Six years earlier, the last
formal study on the project had placed the cost at $247 to $319 million. But
the new study, funded by the Council of Fresno County Governments and the California
High Speed Rail Authority, boosts those estimates sharply. It identifies six
alternatives ranging from $803 million to almost $1.4 billion. It used what the
study’s draft report says were conservative assumptions about land costs and
the two railroads’ willingness to adjust their operations.

Even at that, cost still
may not be the biggest obstacle to merging the two rail lines. Rail
consolidation is also competing with the proposed high-speed rail system for
both land and money. The study notes that the cheapest of the rail
consolidation options would require space alongside the existing UP tracks.
That’s the same spot envisioned for the high-speed system’s route through
Fresno. The more expensive options, in contrast, would involve moving one or
both sets of freight tracks to a new route that would bypass the city on the
west.

Initially, the rail
consolidation study was also supposed to evaluate routing the high-speed
system’s express tracks along the same bypass. That could have allowed the
projects to share some costs. But that plan was dropped in the middle of the
study after meetings between city officials and high-speed rail authority staff
members.

Assistant City Manager
Bruce Rudd said city officials were warned that the authority might not be able
to pay for both a local route through the city and an express route west of
town, at least not in the system’s early years. After that, city officials
decided that the local route, with a station in downtown Fresno, was a more
important goal than the bypass.

"What they were saying
was, ‘What is your preference?’ " Rudd said. "And we said our
preference is for a downtown station."

The authority’s studies now
focus on three alternative routes through Fresno. All would adjoin the Union
Pacific tracks on one side or the other. To clear obstacles such as the Highway
180 viaduct, the track beds would have to be elevated 60 feet above ground on a
series of towers.

Having all of the UP and
high-speed rail tracks in the same corridor, instead of moving some to a bypass
loop, would make it almost impossible to find room for another pair of freight
tracks to accommodate the BNSF line. And that, Bailey said, dooms rail
consolidation for the foreseeable future.

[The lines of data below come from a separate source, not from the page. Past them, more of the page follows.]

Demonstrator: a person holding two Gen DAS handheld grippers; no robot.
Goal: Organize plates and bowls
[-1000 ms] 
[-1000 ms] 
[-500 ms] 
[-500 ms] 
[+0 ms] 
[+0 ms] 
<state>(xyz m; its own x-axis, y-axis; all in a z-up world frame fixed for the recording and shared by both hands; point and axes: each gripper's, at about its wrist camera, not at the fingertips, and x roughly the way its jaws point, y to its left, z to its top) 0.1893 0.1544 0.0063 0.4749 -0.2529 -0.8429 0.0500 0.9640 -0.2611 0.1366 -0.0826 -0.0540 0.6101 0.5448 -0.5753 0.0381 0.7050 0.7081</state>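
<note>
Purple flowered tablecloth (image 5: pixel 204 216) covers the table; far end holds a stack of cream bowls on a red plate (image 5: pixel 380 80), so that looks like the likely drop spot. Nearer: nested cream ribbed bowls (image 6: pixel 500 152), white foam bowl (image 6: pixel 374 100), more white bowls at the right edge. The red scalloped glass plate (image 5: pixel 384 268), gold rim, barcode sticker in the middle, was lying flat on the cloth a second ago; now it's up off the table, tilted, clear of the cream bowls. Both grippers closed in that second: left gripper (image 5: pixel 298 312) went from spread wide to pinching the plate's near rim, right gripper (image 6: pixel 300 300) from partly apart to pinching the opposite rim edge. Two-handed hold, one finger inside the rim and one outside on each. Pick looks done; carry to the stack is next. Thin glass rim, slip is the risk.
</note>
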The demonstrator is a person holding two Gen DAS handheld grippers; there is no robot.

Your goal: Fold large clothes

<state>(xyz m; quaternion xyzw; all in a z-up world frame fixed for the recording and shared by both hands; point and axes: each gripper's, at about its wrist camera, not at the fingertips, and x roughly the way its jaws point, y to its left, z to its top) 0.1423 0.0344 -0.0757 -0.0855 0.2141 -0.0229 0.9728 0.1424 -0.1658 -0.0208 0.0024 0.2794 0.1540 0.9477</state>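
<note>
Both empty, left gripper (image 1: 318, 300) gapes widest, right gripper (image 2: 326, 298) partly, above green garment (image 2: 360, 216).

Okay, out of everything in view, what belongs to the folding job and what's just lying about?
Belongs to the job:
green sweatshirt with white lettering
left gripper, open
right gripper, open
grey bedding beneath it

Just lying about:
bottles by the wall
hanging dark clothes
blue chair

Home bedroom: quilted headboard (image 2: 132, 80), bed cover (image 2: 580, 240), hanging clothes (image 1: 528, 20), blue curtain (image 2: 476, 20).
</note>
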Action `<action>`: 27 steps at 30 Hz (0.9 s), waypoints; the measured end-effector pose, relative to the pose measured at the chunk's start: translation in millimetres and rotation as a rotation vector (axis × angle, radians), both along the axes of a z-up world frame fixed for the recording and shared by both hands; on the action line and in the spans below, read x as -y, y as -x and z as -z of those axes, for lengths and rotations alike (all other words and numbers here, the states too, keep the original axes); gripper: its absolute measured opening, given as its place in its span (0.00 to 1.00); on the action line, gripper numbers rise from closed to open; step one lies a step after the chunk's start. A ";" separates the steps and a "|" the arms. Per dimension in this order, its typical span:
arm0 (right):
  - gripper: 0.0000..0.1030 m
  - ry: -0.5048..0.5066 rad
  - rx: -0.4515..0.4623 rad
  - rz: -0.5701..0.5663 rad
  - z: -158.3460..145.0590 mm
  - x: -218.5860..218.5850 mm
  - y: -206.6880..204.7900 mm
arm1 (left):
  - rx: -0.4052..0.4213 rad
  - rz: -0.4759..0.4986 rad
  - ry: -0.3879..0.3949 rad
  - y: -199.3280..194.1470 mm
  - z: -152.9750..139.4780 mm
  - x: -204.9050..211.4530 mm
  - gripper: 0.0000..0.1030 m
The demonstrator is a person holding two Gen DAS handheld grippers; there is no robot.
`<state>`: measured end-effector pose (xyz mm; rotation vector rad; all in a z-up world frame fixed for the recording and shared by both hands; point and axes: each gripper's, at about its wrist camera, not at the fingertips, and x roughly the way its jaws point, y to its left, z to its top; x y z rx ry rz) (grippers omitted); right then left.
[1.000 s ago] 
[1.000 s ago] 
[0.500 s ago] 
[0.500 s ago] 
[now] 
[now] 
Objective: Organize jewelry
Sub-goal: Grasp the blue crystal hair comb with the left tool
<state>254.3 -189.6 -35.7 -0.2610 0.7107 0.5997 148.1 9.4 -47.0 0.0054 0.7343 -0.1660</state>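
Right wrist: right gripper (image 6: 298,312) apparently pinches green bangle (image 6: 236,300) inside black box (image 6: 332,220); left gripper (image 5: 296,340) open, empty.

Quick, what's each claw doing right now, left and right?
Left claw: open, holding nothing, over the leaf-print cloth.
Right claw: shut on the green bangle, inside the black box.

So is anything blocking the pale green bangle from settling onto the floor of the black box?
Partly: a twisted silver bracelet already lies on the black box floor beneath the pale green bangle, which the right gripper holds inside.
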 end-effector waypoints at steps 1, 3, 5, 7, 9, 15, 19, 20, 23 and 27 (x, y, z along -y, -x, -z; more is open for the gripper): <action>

That means the $100 million
set aside in Measure C for rail consolidation could revert to its alternate use
— building bridges to separate streets from one or both of the rail lines —
or be diverted to another use, such as the effort to lure the high-speed rail
system’s heavy maintenance yard to a site south of Fresno.

Rudd said there is still
hope for rail consolidation at some future date, especially as traffic
increases on the existing lines: "It’s at least taking a nap, but it’s not
dead by any stretch of the imagination.

But Bailey thinks
otherwise.

"Once they made the
decision not to do the loop, that was the end of it," Bailey said. "I
think it’s time to fold it. I just don’t see it going anywhere."